An Interesting HTML Parser Conundrum

Despite better judgement I decided to code a basic HTML parser. Not the full HTML spec but enough to create a tree of nodes and attributes. I’ve already written a streamable XML parser that has been working for my podcast web app. Parsing (most) HTML isn’t as complicated as it sounds. […]


This content originally appeared on dbushell.com and was authored by dbushell.com

Despite better judgement I decided to code a basic HTML parser. Not the full HTML spec but enough to create a tree of nodes and attributes. I’ve already written a streamable XML parser that has been working for my podcast web app.

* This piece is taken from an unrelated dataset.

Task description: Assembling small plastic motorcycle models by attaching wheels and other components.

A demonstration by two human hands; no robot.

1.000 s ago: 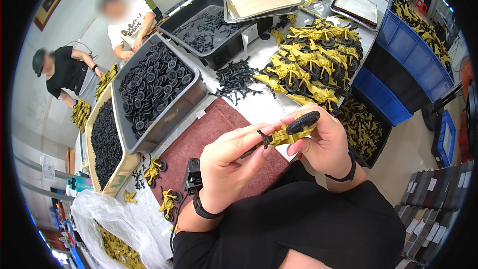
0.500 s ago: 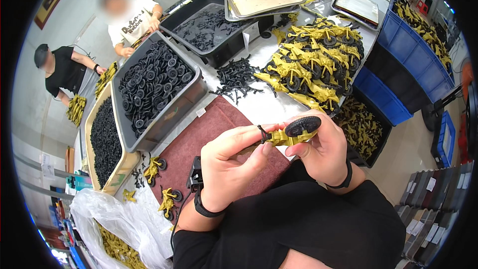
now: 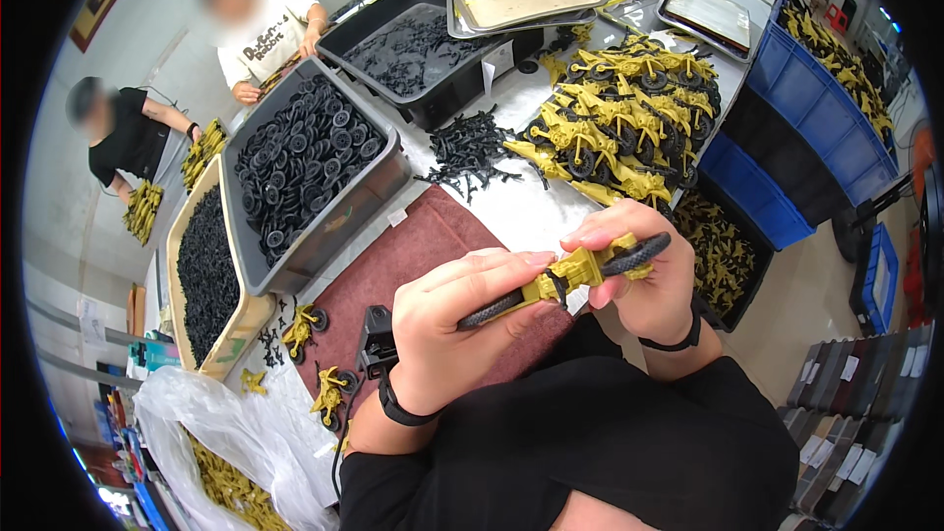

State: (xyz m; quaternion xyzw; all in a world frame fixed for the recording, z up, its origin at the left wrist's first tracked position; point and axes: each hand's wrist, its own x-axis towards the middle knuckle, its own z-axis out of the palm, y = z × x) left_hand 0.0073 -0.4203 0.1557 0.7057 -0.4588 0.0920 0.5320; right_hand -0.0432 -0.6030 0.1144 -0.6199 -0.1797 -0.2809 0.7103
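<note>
Between my two hands is a yellow toy motorcycle (image 3: 582,267) with a black wheel at each end. My left hand (image 3: 460,310) is closed round the end with one wheel, thumb below and fingers above. My right hand (image 3: 644,258) pinches the other end, beside the second wheel. A small black part sticks out from the middle of the yellow body. Below the hands lies a dark red cloth (image 3: 418,236). At its left edge lie two more yellow toy motorcycles, one upper (image 3: 303,330) and one lower (image 3: 332,393).
Ahead stand a grey bin of black wheels (image 3: 395,172), a cream bin of small black parts (image 3: 246,329) and a black tub (image 3: 428,118). Yellow motorcycles (image 3: 629,118) are piled at right, near loose black parts (image 3: 470,149). A plastic bag (image 3: 187,398) holds yellow pieces. Two people work across the table.
The toy motorcycle has been turned in my hands, so both wheels now show edge-on. My left fingers have shifted onto one wheel; my right hand has tilted the other end.
</note>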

Parsing (most) HTML isn’t as complicated as it sounds. Look for a less-than sign < and see if a valid tag like <div> follows. If that node is a void element or self-closing element it gets appended to the current parent. If it’s an opening tag it becomes the current parent until a matching close tag is found.

There are several HTML elements that I consider opaque and will skip parsing inside.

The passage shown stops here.